Concelebrating with Francis were priests who, commemorating the 50th anniversary of their ordination, renewed their vows with a definitive “yes”. Vincentian nuns who work at Santa Marta also renewed their vows. “It is all a history that ends and begins in this solemnity that we are celebrating today: the history of mankind, when he leaves paradise”, the Pope noted at the beginning of the homily. After man sins, the Lord commands him to walk and fill the earth: “Be fruitful and go forth”. However, “the Lord was paying attention to what man was doing”. Thus, “several times when man made mistakes, God punished man: let us think of Babel or of the flood”.
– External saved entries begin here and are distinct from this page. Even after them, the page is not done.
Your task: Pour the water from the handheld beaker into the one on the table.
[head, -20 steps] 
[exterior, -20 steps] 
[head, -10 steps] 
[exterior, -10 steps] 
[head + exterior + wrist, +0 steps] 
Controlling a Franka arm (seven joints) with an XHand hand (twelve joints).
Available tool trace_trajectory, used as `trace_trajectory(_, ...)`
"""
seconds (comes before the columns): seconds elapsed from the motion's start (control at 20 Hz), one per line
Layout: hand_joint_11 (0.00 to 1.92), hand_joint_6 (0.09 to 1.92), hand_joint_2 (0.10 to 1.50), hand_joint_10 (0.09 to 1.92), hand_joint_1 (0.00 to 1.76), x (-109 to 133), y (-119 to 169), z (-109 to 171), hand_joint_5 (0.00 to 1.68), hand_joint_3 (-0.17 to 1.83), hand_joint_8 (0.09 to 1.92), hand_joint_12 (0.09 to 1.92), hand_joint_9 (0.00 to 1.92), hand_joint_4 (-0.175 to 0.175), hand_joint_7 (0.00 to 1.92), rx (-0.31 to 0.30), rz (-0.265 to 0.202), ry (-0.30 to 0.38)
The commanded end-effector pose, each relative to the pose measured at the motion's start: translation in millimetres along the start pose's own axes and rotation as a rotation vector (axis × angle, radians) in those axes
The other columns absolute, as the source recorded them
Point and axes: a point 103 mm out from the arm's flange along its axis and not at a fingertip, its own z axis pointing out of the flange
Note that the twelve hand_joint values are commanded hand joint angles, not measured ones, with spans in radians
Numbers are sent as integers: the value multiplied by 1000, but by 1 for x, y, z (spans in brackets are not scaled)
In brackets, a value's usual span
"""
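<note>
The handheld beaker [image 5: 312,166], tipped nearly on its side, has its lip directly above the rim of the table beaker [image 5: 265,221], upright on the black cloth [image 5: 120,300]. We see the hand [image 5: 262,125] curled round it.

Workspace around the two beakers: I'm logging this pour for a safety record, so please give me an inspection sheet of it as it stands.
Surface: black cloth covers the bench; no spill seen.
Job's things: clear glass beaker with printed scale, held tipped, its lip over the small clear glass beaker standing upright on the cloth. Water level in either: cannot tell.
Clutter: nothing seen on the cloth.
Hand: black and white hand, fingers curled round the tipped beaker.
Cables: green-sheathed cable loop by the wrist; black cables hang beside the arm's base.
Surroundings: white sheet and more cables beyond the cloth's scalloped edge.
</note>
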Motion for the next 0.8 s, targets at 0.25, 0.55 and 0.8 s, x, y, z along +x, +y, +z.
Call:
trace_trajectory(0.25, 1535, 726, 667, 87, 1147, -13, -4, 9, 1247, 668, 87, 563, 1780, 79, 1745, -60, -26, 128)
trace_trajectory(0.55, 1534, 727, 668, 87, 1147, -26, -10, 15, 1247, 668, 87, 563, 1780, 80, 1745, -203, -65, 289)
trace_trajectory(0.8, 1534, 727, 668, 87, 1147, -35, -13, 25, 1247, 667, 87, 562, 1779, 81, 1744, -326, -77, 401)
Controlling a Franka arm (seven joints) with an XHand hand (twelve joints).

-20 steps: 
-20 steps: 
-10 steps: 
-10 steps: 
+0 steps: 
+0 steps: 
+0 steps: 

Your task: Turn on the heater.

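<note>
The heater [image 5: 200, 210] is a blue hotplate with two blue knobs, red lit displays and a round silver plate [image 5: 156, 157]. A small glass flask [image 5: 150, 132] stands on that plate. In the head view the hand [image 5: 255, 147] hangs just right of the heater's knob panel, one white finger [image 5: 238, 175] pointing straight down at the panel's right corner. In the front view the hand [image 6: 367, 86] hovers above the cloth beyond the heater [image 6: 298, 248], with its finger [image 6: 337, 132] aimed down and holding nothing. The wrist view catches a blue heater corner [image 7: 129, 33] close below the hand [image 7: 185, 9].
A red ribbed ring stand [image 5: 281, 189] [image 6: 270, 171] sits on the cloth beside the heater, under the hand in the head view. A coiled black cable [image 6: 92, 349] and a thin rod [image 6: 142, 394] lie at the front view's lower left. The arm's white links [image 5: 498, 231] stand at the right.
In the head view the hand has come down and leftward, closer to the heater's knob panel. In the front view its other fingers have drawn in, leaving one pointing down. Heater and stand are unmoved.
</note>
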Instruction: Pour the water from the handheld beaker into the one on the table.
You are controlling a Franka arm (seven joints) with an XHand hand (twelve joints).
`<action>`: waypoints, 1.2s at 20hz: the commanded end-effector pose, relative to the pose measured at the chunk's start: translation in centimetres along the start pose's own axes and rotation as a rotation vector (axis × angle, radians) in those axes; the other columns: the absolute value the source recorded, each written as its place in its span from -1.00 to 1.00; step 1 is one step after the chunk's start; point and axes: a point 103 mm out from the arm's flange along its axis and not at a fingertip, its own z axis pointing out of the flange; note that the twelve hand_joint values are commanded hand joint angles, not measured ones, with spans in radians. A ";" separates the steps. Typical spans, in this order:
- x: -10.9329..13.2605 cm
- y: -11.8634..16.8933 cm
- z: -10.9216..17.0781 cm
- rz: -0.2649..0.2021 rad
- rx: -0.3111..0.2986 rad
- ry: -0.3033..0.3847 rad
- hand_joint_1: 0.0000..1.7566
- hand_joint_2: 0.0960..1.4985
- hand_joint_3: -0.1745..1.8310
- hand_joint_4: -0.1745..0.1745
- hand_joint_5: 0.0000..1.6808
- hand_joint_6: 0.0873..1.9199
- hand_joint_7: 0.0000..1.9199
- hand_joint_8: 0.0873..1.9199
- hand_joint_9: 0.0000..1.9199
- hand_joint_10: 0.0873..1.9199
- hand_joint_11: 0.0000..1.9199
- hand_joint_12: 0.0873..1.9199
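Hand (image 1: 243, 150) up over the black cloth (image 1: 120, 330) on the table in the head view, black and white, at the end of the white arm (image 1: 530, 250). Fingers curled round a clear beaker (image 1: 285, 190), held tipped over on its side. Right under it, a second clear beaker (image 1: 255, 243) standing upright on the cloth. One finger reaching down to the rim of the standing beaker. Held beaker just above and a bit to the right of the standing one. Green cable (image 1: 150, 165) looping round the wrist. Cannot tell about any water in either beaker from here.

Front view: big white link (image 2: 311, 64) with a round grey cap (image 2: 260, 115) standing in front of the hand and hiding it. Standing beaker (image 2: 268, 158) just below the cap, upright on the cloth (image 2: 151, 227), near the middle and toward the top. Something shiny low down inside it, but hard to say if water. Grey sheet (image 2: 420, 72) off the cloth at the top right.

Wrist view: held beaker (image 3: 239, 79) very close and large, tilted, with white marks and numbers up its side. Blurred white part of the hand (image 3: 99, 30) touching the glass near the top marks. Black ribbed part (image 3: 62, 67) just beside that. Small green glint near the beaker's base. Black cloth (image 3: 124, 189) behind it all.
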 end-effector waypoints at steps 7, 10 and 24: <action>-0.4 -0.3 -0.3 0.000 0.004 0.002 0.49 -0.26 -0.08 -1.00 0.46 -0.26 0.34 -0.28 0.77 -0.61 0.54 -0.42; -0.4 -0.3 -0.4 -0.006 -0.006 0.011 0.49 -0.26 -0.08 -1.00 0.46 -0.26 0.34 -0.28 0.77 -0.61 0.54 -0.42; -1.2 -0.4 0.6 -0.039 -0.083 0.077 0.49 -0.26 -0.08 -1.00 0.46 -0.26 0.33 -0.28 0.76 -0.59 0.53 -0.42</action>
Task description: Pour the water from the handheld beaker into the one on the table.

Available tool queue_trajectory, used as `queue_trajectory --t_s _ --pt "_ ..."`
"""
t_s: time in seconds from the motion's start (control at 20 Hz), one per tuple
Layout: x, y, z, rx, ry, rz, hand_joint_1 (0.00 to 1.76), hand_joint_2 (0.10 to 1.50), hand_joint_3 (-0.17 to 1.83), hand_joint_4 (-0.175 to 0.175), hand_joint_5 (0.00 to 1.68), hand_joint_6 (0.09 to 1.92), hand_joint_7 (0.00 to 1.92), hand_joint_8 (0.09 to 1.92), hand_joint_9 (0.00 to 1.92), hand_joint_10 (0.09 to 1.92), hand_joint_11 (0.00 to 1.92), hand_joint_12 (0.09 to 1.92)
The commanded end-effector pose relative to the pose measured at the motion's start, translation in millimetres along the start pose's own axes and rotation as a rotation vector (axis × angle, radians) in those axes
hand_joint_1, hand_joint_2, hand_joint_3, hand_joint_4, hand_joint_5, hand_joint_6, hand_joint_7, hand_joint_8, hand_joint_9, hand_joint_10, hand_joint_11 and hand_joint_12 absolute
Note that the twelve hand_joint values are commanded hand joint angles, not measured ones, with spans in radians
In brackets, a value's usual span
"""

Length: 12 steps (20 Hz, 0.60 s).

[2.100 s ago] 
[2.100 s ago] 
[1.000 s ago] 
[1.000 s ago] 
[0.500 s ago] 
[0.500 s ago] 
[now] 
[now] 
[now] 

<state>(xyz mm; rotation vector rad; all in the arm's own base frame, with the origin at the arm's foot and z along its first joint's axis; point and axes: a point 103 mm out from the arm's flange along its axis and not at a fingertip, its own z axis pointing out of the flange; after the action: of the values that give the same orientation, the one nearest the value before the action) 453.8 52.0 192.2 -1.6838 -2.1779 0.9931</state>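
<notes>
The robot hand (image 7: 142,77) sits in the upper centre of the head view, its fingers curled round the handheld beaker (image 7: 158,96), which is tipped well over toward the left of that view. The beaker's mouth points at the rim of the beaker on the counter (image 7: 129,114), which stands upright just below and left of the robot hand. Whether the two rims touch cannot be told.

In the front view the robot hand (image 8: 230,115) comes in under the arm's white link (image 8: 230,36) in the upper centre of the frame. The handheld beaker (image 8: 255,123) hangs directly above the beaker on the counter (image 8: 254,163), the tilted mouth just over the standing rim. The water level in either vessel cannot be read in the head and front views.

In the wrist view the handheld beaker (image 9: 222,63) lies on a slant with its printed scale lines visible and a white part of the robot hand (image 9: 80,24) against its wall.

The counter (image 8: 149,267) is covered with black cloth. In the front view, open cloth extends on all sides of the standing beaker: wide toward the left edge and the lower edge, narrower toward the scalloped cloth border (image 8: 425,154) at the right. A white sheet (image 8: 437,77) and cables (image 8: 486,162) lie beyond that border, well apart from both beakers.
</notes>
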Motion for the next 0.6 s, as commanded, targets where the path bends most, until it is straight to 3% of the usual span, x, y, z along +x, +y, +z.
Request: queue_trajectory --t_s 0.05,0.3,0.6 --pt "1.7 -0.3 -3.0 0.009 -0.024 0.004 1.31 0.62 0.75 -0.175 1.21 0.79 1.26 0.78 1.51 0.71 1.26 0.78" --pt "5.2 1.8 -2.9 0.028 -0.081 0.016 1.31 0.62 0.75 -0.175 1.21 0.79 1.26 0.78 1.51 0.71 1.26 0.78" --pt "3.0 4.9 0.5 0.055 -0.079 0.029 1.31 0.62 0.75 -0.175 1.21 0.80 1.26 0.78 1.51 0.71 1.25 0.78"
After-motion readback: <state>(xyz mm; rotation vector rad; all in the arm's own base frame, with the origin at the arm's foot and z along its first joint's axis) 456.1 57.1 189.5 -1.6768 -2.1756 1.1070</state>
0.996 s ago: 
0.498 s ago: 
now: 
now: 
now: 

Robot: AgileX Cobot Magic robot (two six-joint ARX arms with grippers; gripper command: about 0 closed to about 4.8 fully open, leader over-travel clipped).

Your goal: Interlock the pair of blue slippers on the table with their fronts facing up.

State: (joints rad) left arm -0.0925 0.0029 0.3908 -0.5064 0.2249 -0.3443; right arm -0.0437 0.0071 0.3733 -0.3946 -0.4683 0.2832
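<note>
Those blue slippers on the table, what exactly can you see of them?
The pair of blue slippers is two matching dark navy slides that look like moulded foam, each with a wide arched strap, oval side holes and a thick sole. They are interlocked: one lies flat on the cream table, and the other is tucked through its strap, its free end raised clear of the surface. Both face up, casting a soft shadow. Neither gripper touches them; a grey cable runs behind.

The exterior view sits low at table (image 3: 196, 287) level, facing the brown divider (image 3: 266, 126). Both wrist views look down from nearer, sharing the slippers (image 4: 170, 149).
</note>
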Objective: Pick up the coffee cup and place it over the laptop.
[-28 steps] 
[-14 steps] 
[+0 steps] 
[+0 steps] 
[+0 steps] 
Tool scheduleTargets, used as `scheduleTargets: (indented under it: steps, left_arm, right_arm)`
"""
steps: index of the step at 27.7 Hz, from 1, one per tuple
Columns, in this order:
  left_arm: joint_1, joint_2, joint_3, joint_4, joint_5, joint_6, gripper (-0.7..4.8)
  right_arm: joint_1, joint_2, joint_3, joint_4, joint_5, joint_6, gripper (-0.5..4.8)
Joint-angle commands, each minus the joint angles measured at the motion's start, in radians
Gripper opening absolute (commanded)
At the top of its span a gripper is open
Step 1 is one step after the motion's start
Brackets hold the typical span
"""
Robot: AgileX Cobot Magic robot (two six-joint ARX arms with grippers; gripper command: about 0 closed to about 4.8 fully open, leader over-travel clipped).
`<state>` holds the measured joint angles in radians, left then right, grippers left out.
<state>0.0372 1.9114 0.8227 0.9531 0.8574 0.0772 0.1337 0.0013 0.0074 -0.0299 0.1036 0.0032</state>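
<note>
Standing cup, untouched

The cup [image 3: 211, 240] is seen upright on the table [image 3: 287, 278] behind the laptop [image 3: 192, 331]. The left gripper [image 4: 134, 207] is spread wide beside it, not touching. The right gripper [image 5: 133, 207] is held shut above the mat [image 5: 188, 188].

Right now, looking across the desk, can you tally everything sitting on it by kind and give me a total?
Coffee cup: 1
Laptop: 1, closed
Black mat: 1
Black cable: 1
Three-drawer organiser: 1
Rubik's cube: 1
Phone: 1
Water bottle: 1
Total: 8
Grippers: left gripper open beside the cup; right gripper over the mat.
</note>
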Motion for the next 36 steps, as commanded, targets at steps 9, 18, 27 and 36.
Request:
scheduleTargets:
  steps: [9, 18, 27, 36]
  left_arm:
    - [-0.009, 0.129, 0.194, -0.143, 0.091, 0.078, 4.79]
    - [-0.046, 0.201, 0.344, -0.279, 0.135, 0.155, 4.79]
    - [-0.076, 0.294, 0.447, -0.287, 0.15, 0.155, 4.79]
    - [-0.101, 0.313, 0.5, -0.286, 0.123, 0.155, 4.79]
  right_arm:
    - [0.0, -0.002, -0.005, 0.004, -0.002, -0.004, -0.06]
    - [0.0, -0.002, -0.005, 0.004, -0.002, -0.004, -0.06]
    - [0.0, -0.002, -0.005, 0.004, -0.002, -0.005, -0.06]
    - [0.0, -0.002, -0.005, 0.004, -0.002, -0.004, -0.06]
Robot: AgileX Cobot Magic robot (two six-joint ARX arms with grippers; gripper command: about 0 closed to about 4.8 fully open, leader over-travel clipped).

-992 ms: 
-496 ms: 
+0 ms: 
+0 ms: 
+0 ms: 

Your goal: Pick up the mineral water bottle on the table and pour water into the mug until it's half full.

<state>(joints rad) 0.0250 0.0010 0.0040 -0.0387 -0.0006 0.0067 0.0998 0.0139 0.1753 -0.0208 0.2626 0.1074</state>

In this way, God was always “watching what man was doing: at a certain point, this God who was watching and protecting man, decided to create a people and he called our father Abraham: ‘Go forth from your land, from your home’”. And Abraham “obeyed, he said ‘yes’” to the Lord, “and he left his land without knowing where he was to go”. This is “the people’s first ‘yes’ to God”. It is here, that “with Abraham, God — who watched his people — began to ‘walk with’. He walked with Abraham: ‘Walk before me’, God said to him”.

The Pope explained that God “then did the same with Moses, to whom at 80 years, God said: ‘Do this’. And Moses at 80 — he was elderly — said ‘yes!’. And he went to set the people free”.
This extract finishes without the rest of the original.